To give an example, Golden Retrievers are much more cherry-picked than Cotra’s lion/chimpanzee examples. Of all the species on Earth, the ones we’ve successfully domesticated are a tiny, tiny minority. Maybe you’d say we have a high success rate when we try to domesticate a species, but that took a long time in each case and is still meaningfully incomplete. I think 7⁄10 are advocating for taking the time with AIs and would be right to say we shouldn’t expect e.g. lion domestication to happen overnight, even thought we’re likely to succeed eventually.
The presentation of Quentin’s alternate evolution argument seems plausible, but not clearly more convincing than the more common version one might hear from risk-concerned folks. Training fixes model weights to some degree, after which you can do some weaker adjustments with things like fine-tuning, RLHF, and (in the behavioral sense, maybe) prompt-engineering. Our genes seem like the most meaningfully fixed thing about us, and those are ~entirely a product of our ancestors’ performance, which is heavily weighted toward the more stable pre-agricultural and pre-industrial human environments.

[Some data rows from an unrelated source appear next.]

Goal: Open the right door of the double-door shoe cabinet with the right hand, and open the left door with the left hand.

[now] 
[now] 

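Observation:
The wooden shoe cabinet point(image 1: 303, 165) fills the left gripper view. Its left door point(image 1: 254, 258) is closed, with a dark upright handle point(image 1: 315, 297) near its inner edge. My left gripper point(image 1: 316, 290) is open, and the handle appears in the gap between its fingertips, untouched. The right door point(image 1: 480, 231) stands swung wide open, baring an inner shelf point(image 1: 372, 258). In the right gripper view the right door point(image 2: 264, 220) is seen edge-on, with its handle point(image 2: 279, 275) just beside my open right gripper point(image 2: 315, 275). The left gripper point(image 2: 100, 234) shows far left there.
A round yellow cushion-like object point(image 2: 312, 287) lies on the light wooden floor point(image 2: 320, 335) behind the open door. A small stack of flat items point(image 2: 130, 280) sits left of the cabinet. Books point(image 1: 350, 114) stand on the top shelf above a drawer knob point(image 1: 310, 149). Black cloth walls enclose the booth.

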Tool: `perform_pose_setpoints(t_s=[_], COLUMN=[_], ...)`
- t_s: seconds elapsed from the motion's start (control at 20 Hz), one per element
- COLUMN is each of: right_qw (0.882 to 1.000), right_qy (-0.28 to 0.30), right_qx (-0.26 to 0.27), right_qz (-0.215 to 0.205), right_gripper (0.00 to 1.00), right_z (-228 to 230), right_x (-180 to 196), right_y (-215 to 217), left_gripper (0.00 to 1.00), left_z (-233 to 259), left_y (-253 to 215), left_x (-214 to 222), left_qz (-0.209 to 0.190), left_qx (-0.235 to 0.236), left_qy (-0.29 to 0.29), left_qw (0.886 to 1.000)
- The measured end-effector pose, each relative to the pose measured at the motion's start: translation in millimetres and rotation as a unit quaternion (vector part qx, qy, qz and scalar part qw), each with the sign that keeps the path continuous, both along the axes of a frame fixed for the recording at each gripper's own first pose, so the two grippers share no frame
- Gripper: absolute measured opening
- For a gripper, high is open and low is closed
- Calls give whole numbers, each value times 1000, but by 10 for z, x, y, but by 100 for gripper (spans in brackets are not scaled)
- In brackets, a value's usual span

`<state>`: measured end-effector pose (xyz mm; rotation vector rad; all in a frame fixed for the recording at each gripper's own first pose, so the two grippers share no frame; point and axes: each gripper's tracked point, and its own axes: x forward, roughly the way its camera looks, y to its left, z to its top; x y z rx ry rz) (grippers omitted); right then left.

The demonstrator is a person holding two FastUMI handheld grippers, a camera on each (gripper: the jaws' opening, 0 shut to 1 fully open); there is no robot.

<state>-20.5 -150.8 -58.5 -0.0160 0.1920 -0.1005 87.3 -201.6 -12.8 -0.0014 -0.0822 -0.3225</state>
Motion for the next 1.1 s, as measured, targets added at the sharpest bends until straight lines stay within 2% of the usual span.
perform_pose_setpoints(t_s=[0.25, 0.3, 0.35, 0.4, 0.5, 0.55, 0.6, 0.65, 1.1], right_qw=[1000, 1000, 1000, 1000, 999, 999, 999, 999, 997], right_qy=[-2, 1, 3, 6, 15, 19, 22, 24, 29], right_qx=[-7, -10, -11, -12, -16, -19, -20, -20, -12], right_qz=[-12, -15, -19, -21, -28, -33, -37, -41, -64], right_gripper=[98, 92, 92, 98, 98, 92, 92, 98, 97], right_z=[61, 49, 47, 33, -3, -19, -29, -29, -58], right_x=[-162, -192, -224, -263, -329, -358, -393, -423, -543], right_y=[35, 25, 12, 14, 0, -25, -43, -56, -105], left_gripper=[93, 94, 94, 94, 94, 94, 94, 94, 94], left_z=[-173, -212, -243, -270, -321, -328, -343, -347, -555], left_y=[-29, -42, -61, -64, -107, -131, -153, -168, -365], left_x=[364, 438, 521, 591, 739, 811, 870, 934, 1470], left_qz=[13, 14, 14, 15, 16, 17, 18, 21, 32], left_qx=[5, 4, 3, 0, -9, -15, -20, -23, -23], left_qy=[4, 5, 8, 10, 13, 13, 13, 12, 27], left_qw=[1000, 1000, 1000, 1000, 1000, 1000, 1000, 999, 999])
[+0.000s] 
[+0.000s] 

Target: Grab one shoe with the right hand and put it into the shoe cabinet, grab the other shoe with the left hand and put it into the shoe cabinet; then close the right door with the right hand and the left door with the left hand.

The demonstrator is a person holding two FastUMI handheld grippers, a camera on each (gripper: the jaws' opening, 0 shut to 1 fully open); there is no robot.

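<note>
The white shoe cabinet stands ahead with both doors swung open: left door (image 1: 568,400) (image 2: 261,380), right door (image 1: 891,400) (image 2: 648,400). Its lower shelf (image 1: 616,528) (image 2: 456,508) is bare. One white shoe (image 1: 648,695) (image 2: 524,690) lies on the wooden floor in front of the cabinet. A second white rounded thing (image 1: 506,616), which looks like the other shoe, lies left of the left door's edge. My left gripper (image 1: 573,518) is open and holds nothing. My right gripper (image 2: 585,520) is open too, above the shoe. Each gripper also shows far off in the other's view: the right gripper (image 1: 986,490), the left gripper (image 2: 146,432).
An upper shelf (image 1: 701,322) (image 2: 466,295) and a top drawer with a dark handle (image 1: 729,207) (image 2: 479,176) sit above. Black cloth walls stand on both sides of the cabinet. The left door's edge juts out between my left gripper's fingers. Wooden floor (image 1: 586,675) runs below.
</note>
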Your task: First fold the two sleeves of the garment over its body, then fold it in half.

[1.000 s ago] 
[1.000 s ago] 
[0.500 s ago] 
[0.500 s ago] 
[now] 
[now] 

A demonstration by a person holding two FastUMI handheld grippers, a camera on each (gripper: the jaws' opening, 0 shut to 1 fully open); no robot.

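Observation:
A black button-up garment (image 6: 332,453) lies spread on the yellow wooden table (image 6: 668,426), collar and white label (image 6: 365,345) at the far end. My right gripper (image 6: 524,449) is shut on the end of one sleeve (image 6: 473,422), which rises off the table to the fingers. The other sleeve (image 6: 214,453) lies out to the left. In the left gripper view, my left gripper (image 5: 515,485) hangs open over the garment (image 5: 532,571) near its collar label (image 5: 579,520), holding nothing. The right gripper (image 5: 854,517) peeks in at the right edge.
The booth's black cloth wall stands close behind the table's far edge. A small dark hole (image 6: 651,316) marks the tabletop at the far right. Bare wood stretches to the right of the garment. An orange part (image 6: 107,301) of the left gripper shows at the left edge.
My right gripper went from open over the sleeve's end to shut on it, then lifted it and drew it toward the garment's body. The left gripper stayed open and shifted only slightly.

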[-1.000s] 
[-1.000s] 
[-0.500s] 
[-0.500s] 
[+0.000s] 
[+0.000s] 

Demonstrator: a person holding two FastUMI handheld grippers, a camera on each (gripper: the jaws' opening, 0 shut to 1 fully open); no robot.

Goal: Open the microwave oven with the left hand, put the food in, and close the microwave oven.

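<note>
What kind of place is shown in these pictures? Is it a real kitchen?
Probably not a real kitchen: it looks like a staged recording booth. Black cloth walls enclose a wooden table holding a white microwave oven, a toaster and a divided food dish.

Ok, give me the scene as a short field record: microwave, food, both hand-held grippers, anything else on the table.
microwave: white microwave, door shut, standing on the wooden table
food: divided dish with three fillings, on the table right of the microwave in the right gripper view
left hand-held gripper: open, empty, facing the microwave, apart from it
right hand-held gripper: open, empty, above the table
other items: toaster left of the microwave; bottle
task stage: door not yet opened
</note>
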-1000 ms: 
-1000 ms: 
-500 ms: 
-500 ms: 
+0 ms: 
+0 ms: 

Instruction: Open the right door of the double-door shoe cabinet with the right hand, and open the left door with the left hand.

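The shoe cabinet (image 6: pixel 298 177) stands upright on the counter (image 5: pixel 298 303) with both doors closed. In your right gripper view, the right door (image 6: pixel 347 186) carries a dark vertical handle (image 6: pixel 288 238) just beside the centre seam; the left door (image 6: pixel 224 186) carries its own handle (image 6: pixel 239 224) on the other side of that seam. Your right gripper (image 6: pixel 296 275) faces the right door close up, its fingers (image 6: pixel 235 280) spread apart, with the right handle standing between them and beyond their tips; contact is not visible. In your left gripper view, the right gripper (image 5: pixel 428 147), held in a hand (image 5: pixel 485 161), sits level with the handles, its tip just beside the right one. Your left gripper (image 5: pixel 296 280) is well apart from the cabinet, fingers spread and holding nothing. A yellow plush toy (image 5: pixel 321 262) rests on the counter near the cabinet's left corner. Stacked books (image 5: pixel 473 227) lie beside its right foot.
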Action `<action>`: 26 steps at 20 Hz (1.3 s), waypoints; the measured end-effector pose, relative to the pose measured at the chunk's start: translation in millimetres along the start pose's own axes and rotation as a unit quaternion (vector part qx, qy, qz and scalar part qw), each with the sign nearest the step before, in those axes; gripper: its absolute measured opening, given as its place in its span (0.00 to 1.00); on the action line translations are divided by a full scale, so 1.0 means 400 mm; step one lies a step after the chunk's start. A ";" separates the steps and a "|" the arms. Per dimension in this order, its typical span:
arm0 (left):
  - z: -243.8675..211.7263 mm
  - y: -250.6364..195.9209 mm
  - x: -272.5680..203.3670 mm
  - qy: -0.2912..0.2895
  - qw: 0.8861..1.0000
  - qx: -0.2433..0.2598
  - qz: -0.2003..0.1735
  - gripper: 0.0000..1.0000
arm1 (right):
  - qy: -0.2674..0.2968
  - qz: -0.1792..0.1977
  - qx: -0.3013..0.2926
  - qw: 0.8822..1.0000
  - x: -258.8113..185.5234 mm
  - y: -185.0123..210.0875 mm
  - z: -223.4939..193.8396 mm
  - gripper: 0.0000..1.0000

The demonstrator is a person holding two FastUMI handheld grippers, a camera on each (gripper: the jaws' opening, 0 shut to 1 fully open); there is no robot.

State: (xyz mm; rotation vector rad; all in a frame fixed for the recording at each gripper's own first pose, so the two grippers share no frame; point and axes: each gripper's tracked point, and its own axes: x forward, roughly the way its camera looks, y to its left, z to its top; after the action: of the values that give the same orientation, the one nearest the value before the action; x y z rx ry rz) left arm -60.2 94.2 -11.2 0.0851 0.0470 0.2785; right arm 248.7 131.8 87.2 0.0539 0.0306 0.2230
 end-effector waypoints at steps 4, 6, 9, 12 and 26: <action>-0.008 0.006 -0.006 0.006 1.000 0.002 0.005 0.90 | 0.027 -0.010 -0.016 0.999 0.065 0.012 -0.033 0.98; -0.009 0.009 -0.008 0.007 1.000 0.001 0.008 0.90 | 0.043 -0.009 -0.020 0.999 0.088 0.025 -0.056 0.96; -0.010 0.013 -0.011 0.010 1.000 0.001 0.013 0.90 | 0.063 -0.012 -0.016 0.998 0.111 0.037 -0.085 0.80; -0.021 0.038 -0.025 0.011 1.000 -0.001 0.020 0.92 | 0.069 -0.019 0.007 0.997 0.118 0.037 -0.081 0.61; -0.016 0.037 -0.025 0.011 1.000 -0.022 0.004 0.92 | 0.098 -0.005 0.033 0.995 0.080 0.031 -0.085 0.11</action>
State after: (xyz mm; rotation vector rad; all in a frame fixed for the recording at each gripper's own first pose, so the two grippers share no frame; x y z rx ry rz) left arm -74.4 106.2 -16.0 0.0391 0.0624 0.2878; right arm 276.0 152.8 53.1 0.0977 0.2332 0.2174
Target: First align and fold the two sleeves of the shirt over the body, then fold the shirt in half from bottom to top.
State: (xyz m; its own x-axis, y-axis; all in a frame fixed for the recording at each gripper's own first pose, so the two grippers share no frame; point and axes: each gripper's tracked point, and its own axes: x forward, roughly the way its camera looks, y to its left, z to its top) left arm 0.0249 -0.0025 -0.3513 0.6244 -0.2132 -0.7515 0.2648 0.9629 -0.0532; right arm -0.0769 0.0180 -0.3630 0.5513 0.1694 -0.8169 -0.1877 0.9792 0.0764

My basic response is that, while you can find reasons to believe that the golden retriever analogy is worse than the chimpanzee analogy, you can equally find reasons to think the chimpanzee analogy is worse, and there isn’t really a strong argument either way. For example, it’s not a major practice among researchers to selectively breed chimpanzees, as far as I can tell, whereas by contrast AIs are selected (by gradient descent) to exhibit positive behaviors. I think this is actually a huge weakness in the chimp analogy, since “selective breeding” looks way more similar to what we’re doing with AIs compared to the implicit image of plucking random animals from nature and putting them into our lives.
But again, I’m not really trying to say “just use a different analogy”. I think there’s a big problem if we use analogies selectively at all; and if we’re doing that, we should probably try to be way more rigorous.
I don’t know how I hadn’t seen this post before now! A couple weeks after you published this, I put out my own post arguing against most applications of analogies in explanations of AI risk. I’ve added a couple references to your post in mine.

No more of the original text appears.